ESC: Erasing Space Concept for Knowledge Deletion¶
Conference: CVPR 2025
arXiv: 2504.02199
Code: https://github.com/KU-VGI/ESC
Area: Human Understanding
Keywords: Knowledge Deletion, Machine Unlearning, SVD Subspace, Feature-level Privacy, Training-free Method
TL;DR¶
This paper proposes ESC (Erasing Space Concept), which performs SVD on the feature space of the data to be forgotten and removes the principal component directions, achieving training-free, feature-level knowledge deletion. It defines the "Knowledge Deletion" task for the first time and proposes the Knowledge Retention Score to evaluate the effectiveness of feature-level unlearning.
Background & Motivation¶
Background: Machine Unlearning (MU) aims to remove the influence of specific data from a trained model. Existing methods (such as Negative Gradient, Random Label, SalUn, etc.) achieve unlearning by modifying model weights through end-to-end training.

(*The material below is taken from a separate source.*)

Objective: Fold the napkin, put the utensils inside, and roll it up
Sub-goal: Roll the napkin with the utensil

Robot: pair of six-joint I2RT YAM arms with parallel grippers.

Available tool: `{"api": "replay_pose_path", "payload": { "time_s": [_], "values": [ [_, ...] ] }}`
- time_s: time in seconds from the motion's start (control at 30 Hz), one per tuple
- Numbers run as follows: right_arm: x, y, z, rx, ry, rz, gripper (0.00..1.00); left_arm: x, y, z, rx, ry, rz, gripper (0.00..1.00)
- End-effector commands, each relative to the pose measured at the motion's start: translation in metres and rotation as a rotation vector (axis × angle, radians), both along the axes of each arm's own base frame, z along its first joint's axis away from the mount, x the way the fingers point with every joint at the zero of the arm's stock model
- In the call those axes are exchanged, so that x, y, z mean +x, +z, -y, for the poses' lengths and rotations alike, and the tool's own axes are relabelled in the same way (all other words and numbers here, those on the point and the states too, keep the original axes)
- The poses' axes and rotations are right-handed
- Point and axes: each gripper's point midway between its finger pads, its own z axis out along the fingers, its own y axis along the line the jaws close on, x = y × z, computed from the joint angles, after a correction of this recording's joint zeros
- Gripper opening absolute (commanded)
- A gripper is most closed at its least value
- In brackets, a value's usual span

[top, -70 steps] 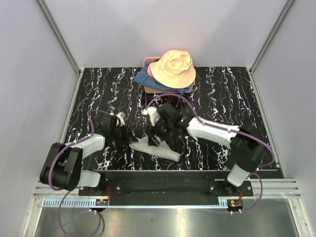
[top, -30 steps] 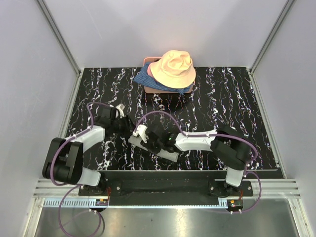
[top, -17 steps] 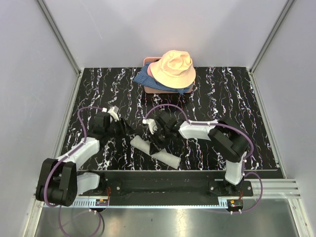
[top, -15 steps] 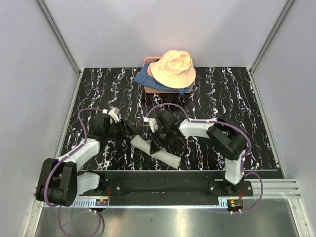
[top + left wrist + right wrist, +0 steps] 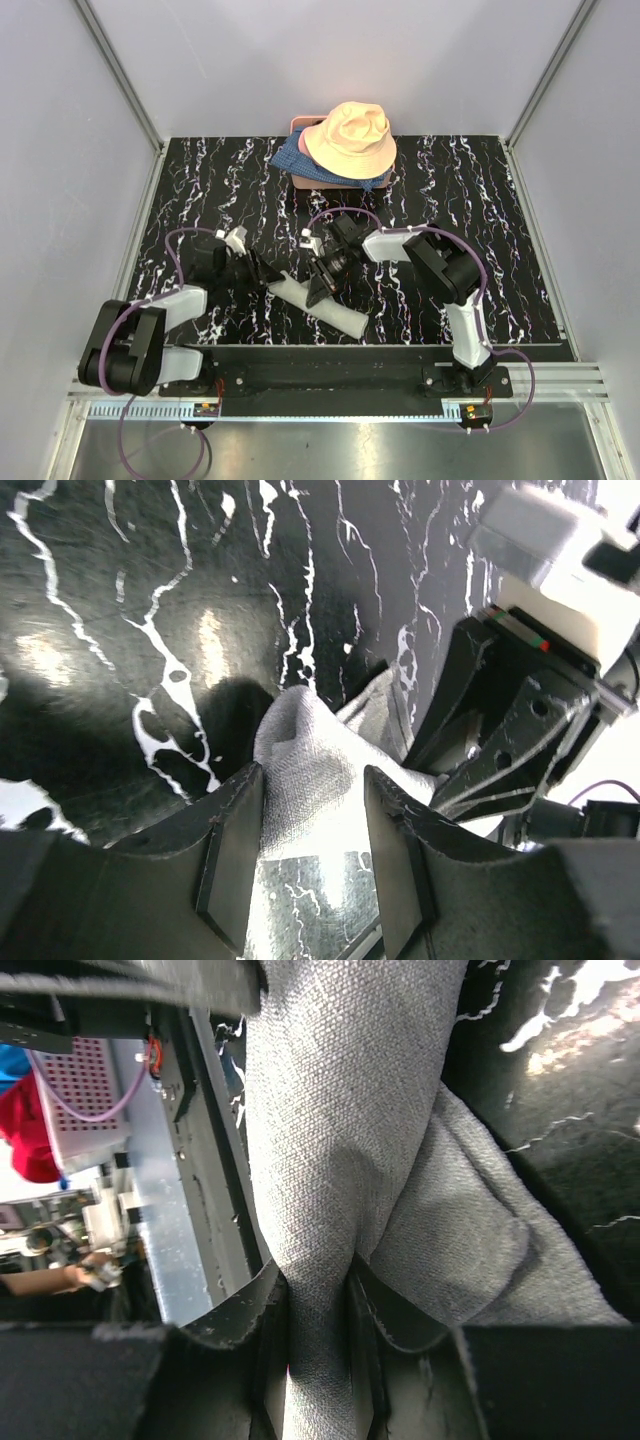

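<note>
My right gripper [image 5: 318,1290] pinches the rolled napkin [image 5: 315,303]; my left gripper [image 5: 305,855] straddles its ten-o'clock end, unclenched. Soft, light cloth unrolls easily, so I would grip mid-roll.

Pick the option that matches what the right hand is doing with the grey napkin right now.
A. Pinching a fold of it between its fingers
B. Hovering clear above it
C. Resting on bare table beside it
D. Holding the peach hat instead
A: in the right wrist view, the right hand has its fingers closed tight on a fold of the napkin, which lies rolled on the table.
</note>
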Motion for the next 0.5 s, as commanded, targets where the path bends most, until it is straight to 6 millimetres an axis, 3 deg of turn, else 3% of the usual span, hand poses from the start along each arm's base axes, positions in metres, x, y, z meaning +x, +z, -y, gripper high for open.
{"api": "replay_pose_path", "payload": {
  "time_s": [0.0, 0.07, 0.2, 0.27, 0.33, 0.47],
  "values": [
    [0.011, 0.006, -0.001, 0.035, -0.007, -0.051, 0.31, -0.003, 0.011, 0.016, -0.086, -0.071, 0.052, 0.45],
    [0.014, 0.005, -0.001, 0.036, -0.012, -0.056, 0.31, -0.006, 0.007, 0.017, -0.088, -0.078, 0.04, 0.41],
    [0.022, 0.007, -0.003, 0.027, -0.032, -0.034, 0.36, -0.006, 0.003, 0.018, -0.086, -0.078, 0.02, 0.09],
    [0.027, 0.015, -0.003, 0.025, -0.046, -0.005, 0.43, -0.006, 0.001, 0.017, -0.078, -0.072, 0.007, 0.02],
    [0.034, 0.023, -0.002, 0.002, -0.072, 0.047, 0.53, -0.006, -0.002, 0.016, -0.068, -0.066, -0.014, 0.0],
    [0.05, 0.045, 0.001, -0.035, -0.132, 0.166, 0.65, -0.002, -0.005, 0.014, -0.044, -0.05, -0.05, 0.0]
  ]
}}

Limitations of Prior Work: Existing MU methods suffer from severe feature-level knowledge retention. Although the classification head is effectively modified to alter predictions, the knowledge in the feature extractor remains largely untouched. Experiments show that simply training a new linear probe on the frozen features of the "unlearned" model can recover a significant amount of "deleted" knowledge (e.g., the linear probe recovery rate in Figure 1 is close to that of the original model).
Key Challenge: Existing methods employ logit-based loss functions for end-to-end training. The model tends to find a "shortcut"—modifying only the classification head suffices to minimize the unlearning loss on logits, leaving the knowledge in the feature extractor intact.
Goal: To achieve feature-level knowledge deletion, ensuring that deleted knowledge cannot be recovered from features even when using methods like linear probing.
Key Insight: Operate directly in the feature space—use SVD to identify the principal directions of the data to be forgotten, and then project features onto the remaining subspace to eliminate activations along these directions. This process can be accomplished without training.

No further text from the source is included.